There has been a sense of vulnerability, a little lack of drama, sure, but this has been an extremely good league campaign. Barcelona currently stand 10 points clear of Real Madrid, with a game in hand.
They are on 91 points; win their last three games and they would equal the 100-point record Madrid set last season a record universally lauded and rightly so. But now, that 100-point mark, an all-time record, is being held up as a minimum, as if a title without equalling their rivals Madrid is worthless. In fact, it would be astonishing.
That 100-point total provides an objective for the last three games, a point to be proven; the chance to equal their rivals, adding value to this season. It is a target that comes at the end of a season in which, for almost six months, there hasn’t been a target. It is perhaps even more impressive that Barcelona have won 29 of their 35 games when you consider that, given their lead, they didn’t really need to.
They have scored 107 goals: the joint second highest total ever, with three games left still. They have scored in every single game: Messi scored consecutively against every team in the division and has 46 in total. The stats in Spain always leave a doubt, not least because every season those figures grow bigger while the rest of the league shrinks, but they remain impressive.
Mourinho recently claimed to have ended Barcelona’s hegemony but now they now have the title back. His team broke their run and Barcelona have broken back. If there is a hegemony, it is Barcelona’s. This is their fourth league in five years. Over the last ten years, they have six to Madrid’s three. It is not purely coincidental.

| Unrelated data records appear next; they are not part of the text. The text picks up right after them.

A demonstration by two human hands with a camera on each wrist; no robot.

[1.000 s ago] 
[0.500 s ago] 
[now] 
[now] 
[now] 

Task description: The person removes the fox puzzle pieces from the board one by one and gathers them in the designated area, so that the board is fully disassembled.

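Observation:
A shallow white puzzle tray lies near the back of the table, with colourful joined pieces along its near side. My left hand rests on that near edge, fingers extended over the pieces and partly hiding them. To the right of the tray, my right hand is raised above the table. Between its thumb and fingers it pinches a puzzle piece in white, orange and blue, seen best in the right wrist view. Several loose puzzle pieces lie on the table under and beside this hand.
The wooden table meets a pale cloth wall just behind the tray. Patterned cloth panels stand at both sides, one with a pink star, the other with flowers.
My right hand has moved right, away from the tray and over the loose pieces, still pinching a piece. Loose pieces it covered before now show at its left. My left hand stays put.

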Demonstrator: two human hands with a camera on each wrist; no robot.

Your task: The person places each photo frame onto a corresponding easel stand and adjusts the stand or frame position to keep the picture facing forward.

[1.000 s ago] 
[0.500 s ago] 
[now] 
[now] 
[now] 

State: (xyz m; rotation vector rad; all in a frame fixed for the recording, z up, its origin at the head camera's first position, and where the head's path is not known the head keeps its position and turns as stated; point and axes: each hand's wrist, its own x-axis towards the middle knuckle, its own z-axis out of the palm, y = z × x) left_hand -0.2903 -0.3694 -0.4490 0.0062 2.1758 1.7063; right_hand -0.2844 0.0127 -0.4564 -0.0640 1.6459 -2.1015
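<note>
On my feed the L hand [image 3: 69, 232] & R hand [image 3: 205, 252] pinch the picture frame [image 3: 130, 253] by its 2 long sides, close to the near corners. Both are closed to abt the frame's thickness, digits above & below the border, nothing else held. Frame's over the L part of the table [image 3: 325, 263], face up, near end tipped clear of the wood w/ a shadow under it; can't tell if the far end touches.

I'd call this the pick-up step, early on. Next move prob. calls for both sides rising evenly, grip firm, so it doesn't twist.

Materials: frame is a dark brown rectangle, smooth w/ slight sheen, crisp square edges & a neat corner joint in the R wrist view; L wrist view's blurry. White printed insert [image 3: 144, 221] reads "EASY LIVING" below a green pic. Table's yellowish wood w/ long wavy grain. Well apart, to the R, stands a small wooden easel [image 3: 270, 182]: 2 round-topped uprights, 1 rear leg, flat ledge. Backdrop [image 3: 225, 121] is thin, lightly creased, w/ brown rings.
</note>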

For Xavi, this was a seventh league title; for eight members of the squad, it was their first. It was also the first under a new coach, after the departure of Pep Guardiola. For others, of course, it will be their last. Barcelona cannot allow the title to blind them to their flaws; nor though can they allow their flaws to blind them to this success or to the things that they do well, and there are many of them.
This is also a league title that has been achieved despite injuries and illness, with their coach absent because he has cancer. As Javier Mascherano put it bluntly but effectively: “He’s not in New York on holiday.” Think about the implications of that for a moment. This remains a remarkable achievement; “if Tito gets well and we win nothing,” it doesn’t matter, the president Sandro Rosell had said. Instead, they won the league. Vilanova suggested that no other club would have come through it so well.
While Vilanova was talking, you could hear the fans outside singing but they were the Atletico fans. There was no conga line in the car park on route from dressing room to bus, in fact the players came through one by one and mostly in silence. There was little in the way of screaming and shouting, little externalisation yet of the satisfaction they must surely have felt. Outside perhaps 200 fans gathered to cheer them off, singing: “Champions! Champions!” But it was all quite low-key.
At 9.51pm, a plain green bus with blackened windows pulled out from behind the Calderon and slipped onto the M30 and round to the airport. “We have celebrated more than people think,” Gerard Pique said.
They deservedly celebrated some more on Monday. They also boarded another bus. This one had the markings of the team, champions for the 22nd time. It also had an open top.